Give back every line of the material exactly, as it appears below.

━━ Input for this task

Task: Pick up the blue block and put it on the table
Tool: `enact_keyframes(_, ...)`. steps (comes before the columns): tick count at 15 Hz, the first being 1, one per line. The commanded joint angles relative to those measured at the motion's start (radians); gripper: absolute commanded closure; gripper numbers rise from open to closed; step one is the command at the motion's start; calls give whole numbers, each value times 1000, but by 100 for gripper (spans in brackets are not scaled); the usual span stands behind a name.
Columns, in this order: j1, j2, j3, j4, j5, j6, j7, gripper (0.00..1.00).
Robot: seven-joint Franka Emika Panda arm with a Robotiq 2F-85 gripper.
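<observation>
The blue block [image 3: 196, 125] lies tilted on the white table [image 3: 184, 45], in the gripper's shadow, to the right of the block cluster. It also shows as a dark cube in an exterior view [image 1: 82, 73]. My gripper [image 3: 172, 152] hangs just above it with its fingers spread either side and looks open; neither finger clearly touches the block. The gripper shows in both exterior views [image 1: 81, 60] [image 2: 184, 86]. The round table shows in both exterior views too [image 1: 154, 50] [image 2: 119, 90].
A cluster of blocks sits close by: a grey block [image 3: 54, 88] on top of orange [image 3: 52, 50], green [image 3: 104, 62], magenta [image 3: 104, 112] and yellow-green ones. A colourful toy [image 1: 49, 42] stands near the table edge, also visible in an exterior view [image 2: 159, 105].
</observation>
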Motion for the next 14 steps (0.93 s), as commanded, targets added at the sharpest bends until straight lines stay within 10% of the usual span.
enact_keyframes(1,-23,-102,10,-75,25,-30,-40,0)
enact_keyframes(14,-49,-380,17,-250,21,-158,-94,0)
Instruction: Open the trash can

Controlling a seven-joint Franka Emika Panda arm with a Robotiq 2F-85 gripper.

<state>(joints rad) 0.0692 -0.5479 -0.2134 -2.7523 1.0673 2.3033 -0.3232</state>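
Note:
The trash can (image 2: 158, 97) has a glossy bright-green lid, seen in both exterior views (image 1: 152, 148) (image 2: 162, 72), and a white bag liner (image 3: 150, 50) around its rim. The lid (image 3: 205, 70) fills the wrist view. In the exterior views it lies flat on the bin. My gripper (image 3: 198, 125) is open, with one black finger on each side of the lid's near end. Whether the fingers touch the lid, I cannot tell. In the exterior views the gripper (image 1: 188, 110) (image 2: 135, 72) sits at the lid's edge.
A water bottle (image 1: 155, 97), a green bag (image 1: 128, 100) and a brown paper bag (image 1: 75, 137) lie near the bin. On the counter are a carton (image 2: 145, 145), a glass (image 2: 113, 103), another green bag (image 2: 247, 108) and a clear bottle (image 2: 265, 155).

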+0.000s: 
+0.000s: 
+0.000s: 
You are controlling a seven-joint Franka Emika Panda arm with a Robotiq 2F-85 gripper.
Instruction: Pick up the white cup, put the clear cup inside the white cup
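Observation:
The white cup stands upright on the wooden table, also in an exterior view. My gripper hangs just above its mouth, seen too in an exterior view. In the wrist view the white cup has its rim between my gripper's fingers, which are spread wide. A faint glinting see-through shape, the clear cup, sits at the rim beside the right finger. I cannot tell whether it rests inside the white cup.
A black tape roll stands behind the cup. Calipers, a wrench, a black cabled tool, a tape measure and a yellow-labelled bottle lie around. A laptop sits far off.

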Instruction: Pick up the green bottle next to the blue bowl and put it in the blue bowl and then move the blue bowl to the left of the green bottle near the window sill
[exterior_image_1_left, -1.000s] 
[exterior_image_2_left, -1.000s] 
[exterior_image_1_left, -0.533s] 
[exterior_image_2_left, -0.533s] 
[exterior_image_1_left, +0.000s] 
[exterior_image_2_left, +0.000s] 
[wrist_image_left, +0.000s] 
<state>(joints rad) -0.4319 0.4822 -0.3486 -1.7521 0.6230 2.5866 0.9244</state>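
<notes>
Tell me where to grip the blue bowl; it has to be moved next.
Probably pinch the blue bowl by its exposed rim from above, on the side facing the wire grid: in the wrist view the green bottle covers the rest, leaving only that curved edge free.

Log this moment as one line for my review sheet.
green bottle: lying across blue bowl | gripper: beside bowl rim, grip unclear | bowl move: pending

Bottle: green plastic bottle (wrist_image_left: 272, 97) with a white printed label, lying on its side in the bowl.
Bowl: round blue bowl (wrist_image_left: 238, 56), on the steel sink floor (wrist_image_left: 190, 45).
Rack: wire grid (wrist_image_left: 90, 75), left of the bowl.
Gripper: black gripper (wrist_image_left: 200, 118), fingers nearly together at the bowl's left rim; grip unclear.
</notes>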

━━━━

**Solution to this problem**
Task: Pick up the blue block and put it on the table
Tool: `enact_keyframes(_, ...)`. steps (comes before the columns): tick count at 15 Hz, the first being 1, one per line. The commanded joint angles relative to those measured at the motion's start (radians); gripper: absolute commanded closure; gripper numbers rise from open to closed; step one is the command at the motion's start; calls give whole numbers, each value times 1000, but by 100 for gripper (spans in brackets are not scaled); the usual span stands behind a name.
Columns, in this order: j1, j2, j3, j4, j5, j6, j7, gripper (0.00..1.00).
Robot: seven-joint Franka Emika Panda arm with a Robotiq 2F-85 gripper.
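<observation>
The blue block [image 3: 196, 125] lies tilted on the white table [image 3: 184, 45], in the gripper's shadow, to the right of the block cluster. It also shows as a dark cube in an exterior view [image 1: 82, 73]. My gripper [image 3: 172, 152] hangs just above it with its fingers spread either side and looks open; neither finger clearly touches the block. The gripper shows in both exterior views [image 1: 81, 60] [image 2: 184, 86]. The round table shows in both exterior views too [image 1: 154, 50] [image 2: 119, 90].
A cluster of blocks sits close by: a grey block [image 3: 54, 88] on top of orange [image 3: 52, 50], green [image 3: 104, 62], magenta [image 3: 104, 112] and yellow-green ones. A colourful toy [image 1: 49, 42] stands near the table edge, also visible in an exterior view [image 2: 159, 105].
</observation>
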Motion for the next 14 steps (0.93 s), as commanded, targets added at the sharpest bends until straight lines stay within 10% of the usual span.
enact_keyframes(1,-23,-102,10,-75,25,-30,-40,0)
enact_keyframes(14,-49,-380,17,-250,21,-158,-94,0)
Instruction: Open the trash can

Controlling a seven-joint Franka Emika Panda arm with a Robotiq 2F-85 gripper.

<state>(joints rad) 0.0692 -0.5479 -0.2134 -2.7523 1.0673 2.3033 -0.3232</state>
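Note:
The trash can (image 2: 158, 97) has a glossy bright-green lid, seen in both exterior views (image 1: 152, 148) (image 2: 162, 72), and a white bag liner (image 3: 150, 50) around its rim. The lid (image 3: 205, 70) fills the wrist view. In the exterior views it lies flat on the bin. My gripper (image 3: 198, 125) is open, with one black finger on each side of the lid's near end. Whether the fingers touch the lid, I cannot tell. In the exterior views the gripper (image 1: 188, 110) (image 2: 135, 72) sits at the lid's edge.
A water bottle (image 1: 155, 97), a green bag (image 1: 128, 100) and a brown paper bag (image 1: 75, 137) lie near the bin. On the counter are a carton (image 2: 145, 145), a glass (image 2: 113, 103), another green bag (image 2: 247, 108) and a clear bottle (image 2: 265, 155).
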
+0.000s: 
+0.000s: 
+0.000s: 
You are controlling a seven-joint Franka Emika Panda arm with a Robotiq 2F-85 gripper.
Instruction: Pick up the white cup, put the clear cup inside the white cup
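Observation:
The white cup stands upright on the wooden table, also in an exterior view. My gripper hangs just above its mouth, seen too in an exterior view. In the wrist view the white cup has its rim between my gripper's fingers, which are spread wide. A faint glinting see-through shape, the clear cup, sits at the rim beside the right finger. I cannot tell whether it rests inside the white cup.
A black tape roll stands behind the cup. Calipers, a wrench, a black cabled tool, a tape measure and a yellow-labelled bottle lie around. A laptop sits far off.
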
Instruction: Pick up the green bottle next to the blue bowl and put it in the blue bowl and then move the blue bowl to the left of the green bottle near the window sill
[exterior_image_1_left, -1.000s] 
[exterior_image_2_left, -1.000s] 
[exterior_image_1_left, -0.533s] 
[exterior_image_2_left, -0.533s] 
[exterior_image_1_left, +0.000s] 
[exterior_image_2_left, +0.000s] 
[wrist_image_left, +0.000s] 
<state>(joints rad) -0.4319 0.4822 -0.3486 -1.7521 0.6230 2.5866 0.9244</state>
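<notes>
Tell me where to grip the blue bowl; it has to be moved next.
Probably pinch the blue bowl by its exposed rim from above, on the side facing the wire grid: in the wrist view the green bottle covers the rest, leaving only that curved edge free.

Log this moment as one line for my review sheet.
green bottle: lying across blue bowl | gripper: beside bowl rim, grip unclear | bowl move: pending

Bottle: green plastic bottle (wrist_image_left: 272, 97) with a white printed label, lying on its side in the bowl.
Bowl: round blue bowl (wrist_image_left: 238, 56), on the steel sink floor (wrist_image_left: 190, 45).
Rack: wire grid (wrist_image_left: 90, 75), left of the bowl.
Gripper: black gripper (wrist_image_left: 200, 118), fingers nearly together at the bowl's left rim; grip unclear.
</notes>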

Output for this exercise is complete.